Antes de passar para o filme de longa-metragem, Desenrola, exibido logo após o curta, aconteceu um fato que merece ser comentado: a sessão, que estava lotada, era composta de crianças, adolescentes, adultos e idosos. Quase no final do filme, acontece um beijo entre os dois adolescentes. Depois da cena, uma mãe próxima a mim, pegou a filha pelo braço com força e ambas se encaminharam para a saída. Ela ficou visivelmente aborrecida com a cena, em clara demonstração de preconceito. O filme anterior, também do diretor Daniel Ribeiro, Café com Leite, também falava sobre uma relação homossexual, nesse caso uma relação entre dois homens. Quem sabe uma das intenções do diretor seja bater nessa tecla, em seus filmes, para acostumar os olhares das pessoas sobre esse assunto e suscitar discussões.
Rito de passagem
Assim como o filme Eu Não Quero Voltar Sozinho, o longa de ficção exibido em seguida, Desenrola, de Rosane Svartman, trata do universo adolescente, com uma história da jovem romântica Priscila, que aos 16 anos se vê bombardeada pelas inseguranças que toda jovem passa na vida, principalmente quando entra a questão da sexualidade, nesse caso, a hora perder a virgindade. A diretora Svartman trata do tema com desenvoltura e conduz muito bem o filme, resolvendo suas tramas e subtramas. A história pede uma fluidez que a diretora consegue tirar de letra.

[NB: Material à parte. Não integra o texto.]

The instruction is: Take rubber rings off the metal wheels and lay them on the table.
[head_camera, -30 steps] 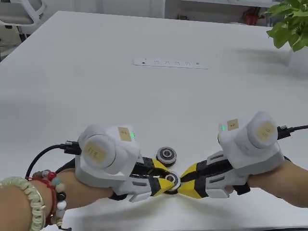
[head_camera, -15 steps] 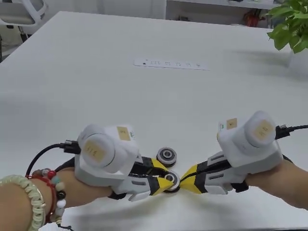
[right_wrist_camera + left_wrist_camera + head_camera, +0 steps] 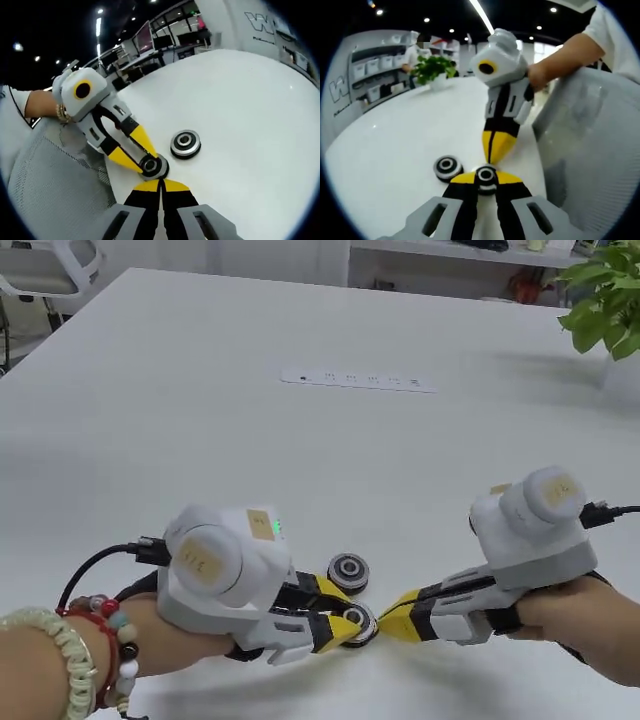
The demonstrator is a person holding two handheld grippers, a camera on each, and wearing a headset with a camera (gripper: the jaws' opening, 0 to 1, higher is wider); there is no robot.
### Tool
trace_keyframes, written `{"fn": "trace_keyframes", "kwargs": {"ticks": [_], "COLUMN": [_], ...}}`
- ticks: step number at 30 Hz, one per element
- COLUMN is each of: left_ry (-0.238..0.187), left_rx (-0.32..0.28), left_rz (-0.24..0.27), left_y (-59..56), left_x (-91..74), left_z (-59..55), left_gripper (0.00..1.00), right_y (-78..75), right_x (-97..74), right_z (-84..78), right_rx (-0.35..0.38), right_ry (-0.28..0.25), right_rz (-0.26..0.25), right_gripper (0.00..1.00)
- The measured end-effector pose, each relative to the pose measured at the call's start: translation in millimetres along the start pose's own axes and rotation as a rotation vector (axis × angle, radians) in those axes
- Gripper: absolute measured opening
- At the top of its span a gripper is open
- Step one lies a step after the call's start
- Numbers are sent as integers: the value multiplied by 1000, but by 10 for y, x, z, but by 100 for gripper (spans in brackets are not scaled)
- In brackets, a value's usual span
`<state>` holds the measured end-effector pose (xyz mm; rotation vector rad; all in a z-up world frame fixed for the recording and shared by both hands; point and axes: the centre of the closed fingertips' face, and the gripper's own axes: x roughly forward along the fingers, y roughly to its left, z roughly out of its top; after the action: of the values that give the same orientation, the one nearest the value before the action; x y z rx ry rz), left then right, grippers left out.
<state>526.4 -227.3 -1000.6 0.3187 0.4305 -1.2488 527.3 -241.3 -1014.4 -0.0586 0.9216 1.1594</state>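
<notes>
While the left gripper (image 3: 347, 628) clamps 1 wheel (image 3: 360, 618), another wheel (image 3: 348, 570) lies near

Table (image 3: 200, 420): smooth white top, satin, soft sheen. Left gripper (image 3: 349, 618) and right gripper (image 3: 386, 626): glossy white-grey plastic housings, matt yellow-black jaws. Clamped wheel (image 3: 360, 621) and free wheel (image 3: 348, 569): bright metal hubs, matt black rubber rings. Bracelets (image 3: 90, 640): polished beads.
</notes>
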Motion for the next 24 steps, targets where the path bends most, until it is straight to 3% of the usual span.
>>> {"fn": "trace_keyframes", "kwargs": {"ticks": [10,24], "left_ry": [2,2], "left_rx": [4,21], "left_rz": [4,10], "left_y": [12,18], "left_x": [-3,-2], "left_z": [-7,-3], "left_gripper": [13,14], "right_y": [43,225], "right_x": [-2,53], "right_z": [81,94], "right_rx": [119,108], "right_ry": [-57,-29], "right_rz": [31,51], "right_gripper": [0,0]}}
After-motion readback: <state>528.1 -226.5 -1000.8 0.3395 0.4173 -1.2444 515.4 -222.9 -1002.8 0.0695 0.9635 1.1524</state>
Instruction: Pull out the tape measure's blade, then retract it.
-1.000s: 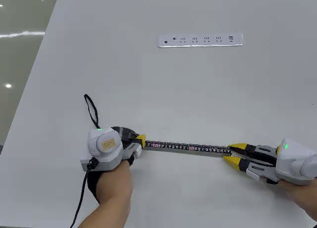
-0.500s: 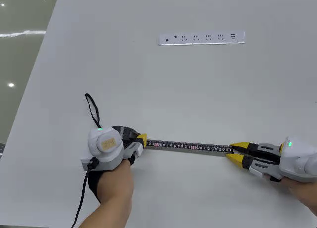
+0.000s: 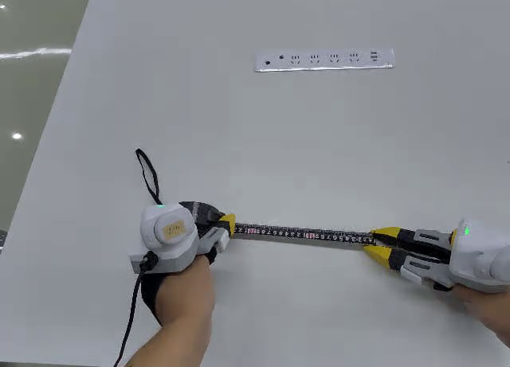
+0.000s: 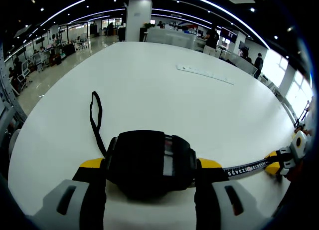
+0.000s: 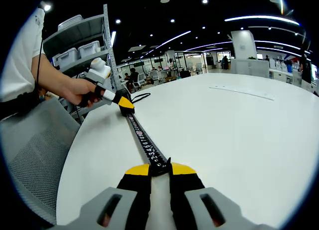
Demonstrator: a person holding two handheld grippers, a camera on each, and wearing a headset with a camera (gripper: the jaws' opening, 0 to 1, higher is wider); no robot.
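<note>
Sideways, tape measure (image 4: 149, 160) blade (image 3: 303, 236) points rightward.

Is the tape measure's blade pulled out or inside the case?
Out: the dark numbered blade runs from the black case in the left gripper to the right gripper, shut on its tip.

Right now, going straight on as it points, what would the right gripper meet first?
Following the blade it grips, the right gripper would probably first meet the tape measure case, clamped in the left gripper.
</note>
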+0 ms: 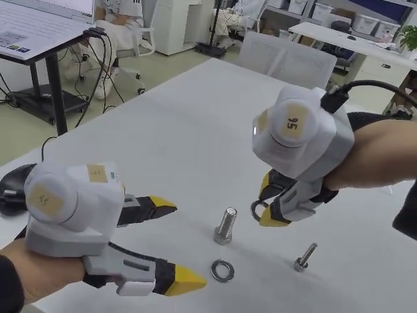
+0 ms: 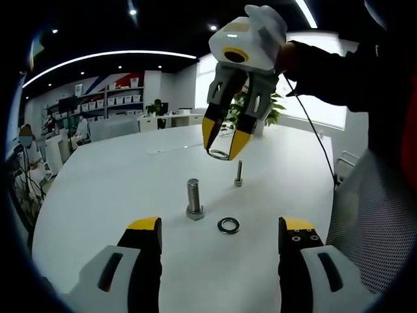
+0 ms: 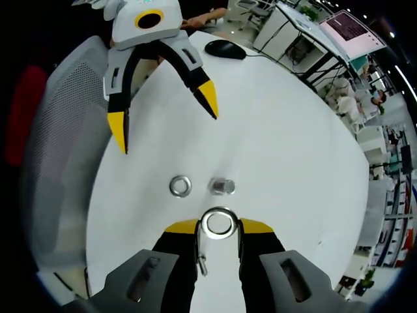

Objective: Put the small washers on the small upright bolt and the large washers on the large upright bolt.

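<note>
One washer [image 3: 217, 223] in right tool [image 2: 221, 150] (held aloft).

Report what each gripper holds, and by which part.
Right gripper: a washer, pinched at opposite edges of its rim between the fingers. Left gripper: open, holding nothing.

Small bolt [image 3: 202, 263] mostly hidden between fingers [image 3: 184, 229]; held washer [image 1: 253, 210] seemingly half covered.
</note>
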Motion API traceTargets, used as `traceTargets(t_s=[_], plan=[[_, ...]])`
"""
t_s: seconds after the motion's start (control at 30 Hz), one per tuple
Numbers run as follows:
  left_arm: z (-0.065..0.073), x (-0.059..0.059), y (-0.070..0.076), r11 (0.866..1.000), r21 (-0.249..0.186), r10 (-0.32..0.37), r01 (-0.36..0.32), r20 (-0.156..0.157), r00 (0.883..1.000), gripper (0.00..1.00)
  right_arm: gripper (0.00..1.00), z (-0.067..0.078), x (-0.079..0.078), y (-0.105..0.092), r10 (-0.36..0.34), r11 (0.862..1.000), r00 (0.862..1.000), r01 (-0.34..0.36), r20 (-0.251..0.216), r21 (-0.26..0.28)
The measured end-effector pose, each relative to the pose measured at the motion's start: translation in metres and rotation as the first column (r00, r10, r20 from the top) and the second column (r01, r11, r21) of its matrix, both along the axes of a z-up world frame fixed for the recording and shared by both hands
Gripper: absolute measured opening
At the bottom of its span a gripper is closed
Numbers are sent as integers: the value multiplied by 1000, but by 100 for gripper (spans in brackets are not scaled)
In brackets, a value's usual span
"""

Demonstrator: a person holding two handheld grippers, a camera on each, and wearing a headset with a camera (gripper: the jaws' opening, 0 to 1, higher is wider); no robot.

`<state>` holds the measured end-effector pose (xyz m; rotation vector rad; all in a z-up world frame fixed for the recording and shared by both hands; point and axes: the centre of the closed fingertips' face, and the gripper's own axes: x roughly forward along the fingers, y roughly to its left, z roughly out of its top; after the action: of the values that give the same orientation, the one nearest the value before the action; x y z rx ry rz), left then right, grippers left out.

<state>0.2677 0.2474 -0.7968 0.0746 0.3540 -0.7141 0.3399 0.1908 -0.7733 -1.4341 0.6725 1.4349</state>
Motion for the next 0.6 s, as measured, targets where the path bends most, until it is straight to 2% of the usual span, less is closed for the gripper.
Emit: traceTargets(t_s=[0.27, 0.6], plan=[[0, 1, 2, 1000, 1, 16, -16, 5, 1000, 73, 24, 4, 3, 12, 19, 1000, 1000, -19, 1, -3], [1, 3, 5, 1000, 10, 29, -29, 14, 999, 72, 24, -1, 4, 25, 44, 999, 999, -45, -11, -29]])
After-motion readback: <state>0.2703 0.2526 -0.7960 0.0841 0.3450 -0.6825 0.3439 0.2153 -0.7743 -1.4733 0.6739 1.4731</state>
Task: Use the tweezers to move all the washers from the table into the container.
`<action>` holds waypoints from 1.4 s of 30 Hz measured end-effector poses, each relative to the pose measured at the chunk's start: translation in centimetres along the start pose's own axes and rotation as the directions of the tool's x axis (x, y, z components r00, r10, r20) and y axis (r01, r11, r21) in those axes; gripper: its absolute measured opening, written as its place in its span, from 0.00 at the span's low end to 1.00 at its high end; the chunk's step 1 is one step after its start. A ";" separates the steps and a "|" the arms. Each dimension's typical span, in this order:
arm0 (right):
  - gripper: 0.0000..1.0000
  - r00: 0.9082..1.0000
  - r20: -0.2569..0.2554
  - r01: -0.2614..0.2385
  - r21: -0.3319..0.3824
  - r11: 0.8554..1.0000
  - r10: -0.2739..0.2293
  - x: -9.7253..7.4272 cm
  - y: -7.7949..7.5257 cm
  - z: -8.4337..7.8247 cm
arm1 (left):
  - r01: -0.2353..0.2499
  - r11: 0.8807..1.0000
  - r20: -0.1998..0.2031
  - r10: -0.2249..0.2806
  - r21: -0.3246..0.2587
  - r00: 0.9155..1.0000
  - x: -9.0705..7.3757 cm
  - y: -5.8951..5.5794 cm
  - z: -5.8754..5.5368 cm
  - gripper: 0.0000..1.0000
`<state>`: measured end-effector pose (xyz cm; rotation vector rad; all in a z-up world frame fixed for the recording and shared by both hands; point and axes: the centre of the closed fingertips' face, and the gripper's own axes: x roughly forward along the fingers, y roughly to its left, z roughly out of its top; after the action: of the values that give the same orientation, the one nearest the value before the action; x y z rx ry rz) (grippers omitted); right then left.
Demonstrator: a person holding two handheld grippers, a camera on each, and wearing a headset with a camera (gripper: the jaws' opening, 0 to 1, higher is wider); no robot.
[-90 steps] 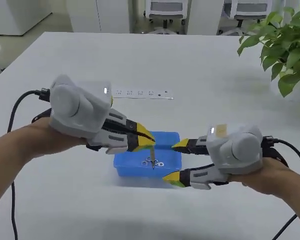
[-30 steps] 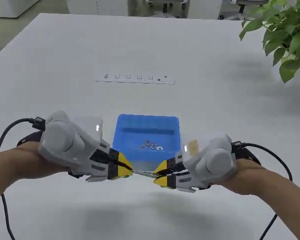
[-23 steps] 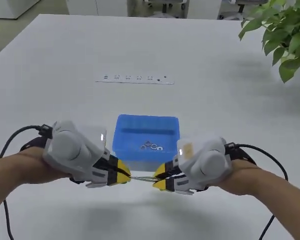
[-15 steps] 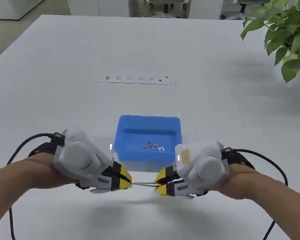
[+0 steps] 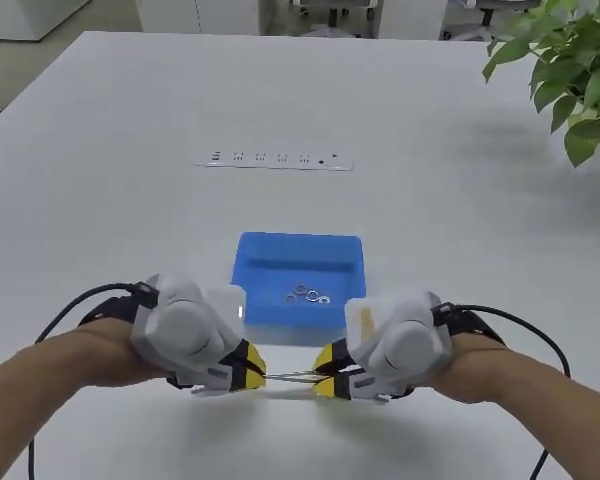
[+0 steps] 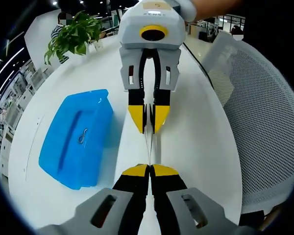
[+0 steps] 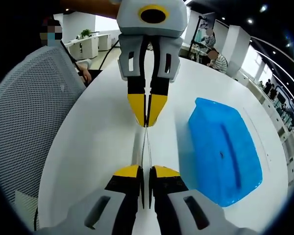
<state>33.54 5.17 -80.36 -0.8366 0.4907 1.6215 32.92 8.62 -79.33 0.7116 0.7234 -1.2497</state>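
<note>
A blue container [image 5: 298, 278] sits on the white table with a few washers [image 5: 308, 295] lying inside it. Just in front of it, thin metal tweezers [image 5: 288, 377] lie level between my two grippers. My left gripper [image 5: 250, 368] is shut on one end and my right gripper [image 5: 323, 372] is shut on the other. In the left gripper view my jaws [image 6: 149, 169] pinch the tweezers [image 6: 148, 147], with the container [image 6: 73, 137] to the left. In the right gripper view the tweezers [image 7: 145, 144] spread into two arms between my jaws [image 7: 144, 171]; the container [image 7: 225, 152] lies to the right.
A white power strip [image 5: 276, 159] lies flat farther back on the table. A leafy plant [image 5: 580, 70] stands at the far right. A mesh chair back [image 6: 264, 127] stands just behind the table's near edge, close to both grippers.
Both grippers have drawn back from the container toward the table's near edge. The right gripper, open 3 s ago, now grips the tweezers that the left held over the container.
</note>
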 end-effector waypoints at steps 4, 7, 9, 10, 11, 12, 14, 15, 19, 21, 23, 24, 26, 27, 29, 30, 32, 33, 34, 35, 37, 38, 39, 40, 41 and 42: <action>0.11 1.000 0.005 -0.001 0.010 1.000 0.001 0.1 0.1 -0.1 | 0.007 1.000 -0.016 -0.007 -0.003 1.000 0.4 -0.4 -0.4 0.06; 0.12 1.000 0.008 0.002 0.019 1.000 -0.002 0.1 0.1 -0.1 | 0.015 1.000 -0.022 -0.015 -0.009 1.000 0.6 -0.7 -0.7 0.06; 0.13 1.000 0.006 0.002 0.020 1.000 -0.002 0.1 0.2 -0.1 | 0.016 1.000 -0.036 -0.016 0.000 0.999 0.8 -0.9 -1.0 0.06; 0.13 1.000 0.003 0.002 0.016 1.000 -0.002 0.1 0.2 -0.1 | 0.016 1.000 -0.041 -0.016 0.001 0.999 0.8 -0.9 -1.1 0.06; 0.13 1.000 0.003 0.000 0.016 1.000 0.000 0.1 0.3 -0.1 | 0.017 1.000 -0.047 -0.017 0.003 0.999 0.8 -1.0 -1.2 0.06; 0.13 1.000 0.002 -0.002 0.017 1.000 0.002 0.1 0.4 -0.2 | 0.021 1.000 -0.054 -0.021 0.013 0.998 0.8 -1.1 -1.2 0.06; 0.13 1.000 0.004 -0.001 0.024 1.000 0.001 0.1 0.4 -0.2 | 0.018 1.000 -0.051 -0.018 0.007 0.999 0.7 -1.0 -1.2 0.06; 0.13 1.000 0.004 -0.001 0.026 1.000 0.001 0.1 0.4 -0.2 | 0.018 1.000 -0.051 -0.017 0.006 0.999 0.7 -1.0 -1.2 0.06; 0.13 1.000 0.001 -0.004 0.027 1.000 0.004 0.1 0.4 -0.2 | 0.024 1.000 -0.055 -0.025 -0.019 0.998 0.5 -1.1 -1.4 0.06; 0.13 1.000 0.003 -0.004 0.027 1.000 0.004 0.1 0.3 -0.1 | 0.025 0.999 -0.057 -0.026 -0.024 0.998 0.4 -1.2 -1.5 0.06; 0.14 1.000 0.000 -0.003 0.027 1.000 0.003 0.0 0.3 -0.1 | 0.024 0.999 -0.057 -0.025 -0.022 0.998 0.3 -1.2 -1.5 0.07; 0.14 1.000 -0.002 -0.003 0.026 1.000 0.003 0.0 0.2 0.0 | 0.023 1.000 -0.057 -0.024 -0.021 0.998 0.3 -1.2 -1.5 0.07; 0.15 1.000 -0.003 -0.003 0.024 1.000 0.003 0.0 0.2 -0.1 | 0.023 1.000 -0.056 -0.024 -0.019 0.998 0.3 -1.2 -1.5 0.06; 0.15 1.000 -0.003 -0.002 0.024 1.000 0.002 0.0 0.2 -0.1 | 0.023 1.000 -0.056 -0.024 -0.019 0.998 0.3 -1.2 -1.5 0.06; 0.15 1.000 -0.003 -0.001 0.026 1.000 0.001 0.0 0.2 -0.1 | 0.020 1.000 -0.054 -0.021 -0.020 0.998 0.3 -1.2 -1.5 0.07; 0.15 1.000 -0.002 0.000 0.026 1.000 0.001 0.0 0.2 -0.1 | 0.017 1.000 -0.054 -0.018 -0.018 0.998 0.3 -1.1 -1.5 0.08; 0.15 1.000 -0.001 0.001 0.029 1.000 -0.001 0.0 0.2 -0.1 | 0.012 1.000 -0.053 -0.013 -0.016 0.999 0.3 -1.0 -1.5 0.09; 0.15 1.000 -0.001 0.002 0.029 1.000 -0.002 0.0 0.2 -0.1 | 0.011 1.000 -0.053 -0.011 -0.014 0.999 0.4 -1.0 -1.5 0.09; 0.15 1.000 -0.002 0.001 0.028 1.000 -0.001 0.0 0.2 -0.1 | 0.010 1.000 -0.052 -0.011 -0.014 0.999 0.4 -1.0 -1.5 0.09; 0.15 1.000 -0.002 0.002 0.028 1.000 -0.002 0.0 0.2 -0.1 | 0.008 1.000 -0.052 -0.009 -0.014 0.999 0.4 -0.9 -1.5 0.09; 0.15 1.000 -0.002 0.002 0.029 1.000 -0.002 0.0 0.2 -0.1 | 0.005 1.000 -0.052 -0.006 -0.014 0.999 0.4 -0.9 -1.5 0.09; 0.15 1.000 -0.002 0.002 0.027 1.000 -0.002 -0.1 0.3 -0.1 | 0.004 1.000 -0.053 -0.005 -0.015 0.999 0.4 -0.9 -1.5 0.09; 0.15 1.000 -0.002 0.001 0.026 1.000 -0.001 -0.1 0.3 -0.1 | 0.004 1.000 -0.053 -0.005 -0.014 0.999 0.4 -0.9 -1.5 0.09; 0.16 1.000 -0.003 0.001 0.026 1.000 -0.001 -0.1 0.3 -0.1 | 0.003 1.000 -0.053 -0.004 -0.012 0.999 0.4 -0.8 -1.5 0.09; 0.16 1.000 -0.003 0.001 0.024 1.000 -0.001 -0.1 0.3 -0.1 | 0.002 1.000 -0.054 -0.002 -0.011 0.999 0.4 -0.8 -1.5 0.09; 0.16 1.000 -0.004 0.001 0.023 1.000 -0.001 -0.1 0.2 -0.1 | 0.001 1.000 -0.054 -0.002 -0.010 0.999 0.4 -0.8 -1.5 0.10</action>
<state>33.35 4.99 -80.42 -0.8224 0.5104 1.6104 32.04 9.43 -80.59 0.7386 0.7741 -1.2312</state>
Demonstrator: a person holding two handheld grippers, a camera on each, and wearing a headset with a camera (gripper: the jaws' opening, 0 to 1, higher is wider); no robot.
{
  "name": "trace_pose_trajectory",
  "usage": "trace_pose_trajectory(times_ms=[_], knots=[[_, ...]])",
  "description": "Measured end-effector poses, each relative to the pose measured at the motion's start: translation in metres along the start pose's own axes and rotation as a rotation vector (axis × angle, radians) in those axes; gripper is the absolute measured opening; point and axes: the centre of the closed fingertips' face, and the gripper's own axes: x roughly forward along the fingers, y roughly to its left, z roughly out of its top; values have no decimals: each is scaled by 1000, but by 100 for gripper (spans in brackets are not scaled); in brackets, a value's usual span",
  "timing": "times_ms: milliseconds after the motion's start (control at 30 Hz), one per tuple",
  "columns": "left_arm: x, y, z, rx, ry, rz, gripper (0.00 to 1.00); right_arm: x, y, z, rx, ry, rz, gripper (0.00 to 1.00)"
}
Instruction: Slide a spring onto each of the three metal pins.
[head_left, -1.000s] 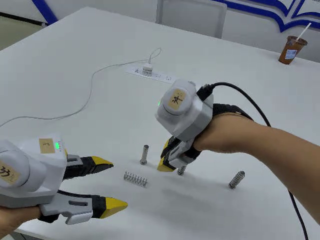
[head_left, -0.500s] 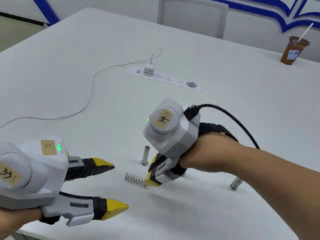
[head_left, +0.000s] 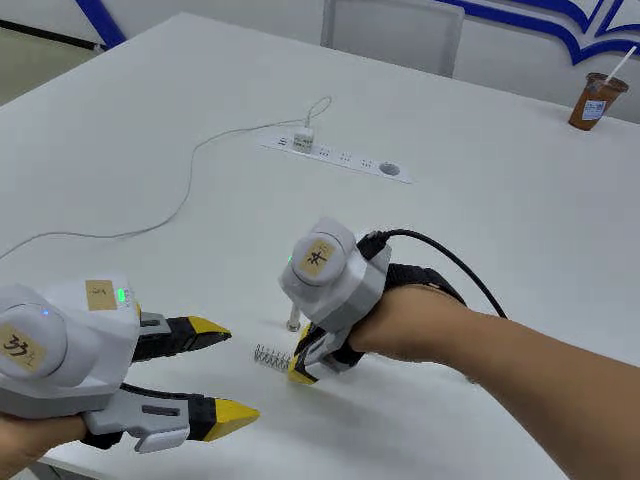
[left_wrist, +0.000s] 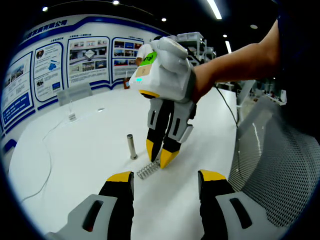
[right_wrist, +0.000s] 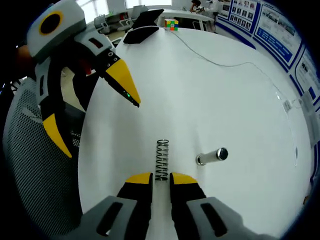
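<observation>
A loose spring (head_left: 270, 356) lies flat on the white table (head_left: 480, 200), just in front of an upright bare metal pin (head_left: 293, 322). My right gripper (head_left: 300, 372) points down at the spring's right end. In the right gripper view its jaws (right_wrist: 161, 179) are closed on the near end of the spring (right_wrist: 161, 159), and the pin (right_wrist: 212, 156) stands to the right. My left gripper (head_left: 222, 368) hovers open at the lower left, holding nothing. In the left gripper view, beyond its own jaws (left_wrist: 166, 177), are the spring (left_wrist: 146, 171), the pin (left_wrist: 132, 146) and the right gripper (left_wrist: 162, 156).
A white power strip (head_left: 340, 157) with a plugged-in cable (head_left: 190, 185) lies farther back on the table. An iced drink cup (head_left: 590, 100) stands at the far right. The table's front edge runs close below the left gripper. A mesh chair (left_wrist: 280, 165) is beside the table.
My right gripper has moved left, from the pins at the right to the loose spring, and its tips now sit at the spring's end. The left gripper has stayed put.
</observation>
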Motion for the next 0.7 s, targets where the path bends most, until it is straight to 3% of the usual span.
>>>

Os jovens atores estão bem à vontade, em especial, a protagonista, a Olivia Torres, e o anti-galã, Lucas Salles, que faz todos torcerem pelo seu personagem, o Boca. Outro destaque do filme é a trilha sonora, com músicas da década de 1980. A banda Simply Red, que os pais da personagem de Olivia Torres ouviam quando começaram a namorar, tem um papel importante no desfecho do filme. O cantor Ritchie também está lá, com a música A Vida Tem Dessas Coisas, que poderia ser um bom título para o filme. Mas o longa é bem-intencionado e em nenhum momento quer ser um tratado sério sobre os temas que afetam e afloram na vida desses adolescentes. Outro grande mérito do filme é que consegue uma grande empatia com o público jovem.
Acontece hoje
Os filmes exibidos nesta segunda-feira (19) no Festival de Paulínia serão os curtas Um Lugar Comum, de Jonas Brandão, e 1:21, de Adriana Câmara, o documentário Uma Noite em 67, de Renato Terra e Ricardo Calil, já exibido na abertura do Festival É Tudo Verdade deste ano e o ficcional Dores & Amores, de Ricardo Pinto e Silva, sobre o qual falaremos na terça. Não comentei o longa (documentário) de ontem, As Cartas Psicografadas por Chico Xavier, de Cristiana Grumbach, que desperdiça um bom material, em voga no cinema nacional, que é a doutrina espírita. A diretora consegue tornar o que poderia ser emotivo em enfadonho. Uma pena.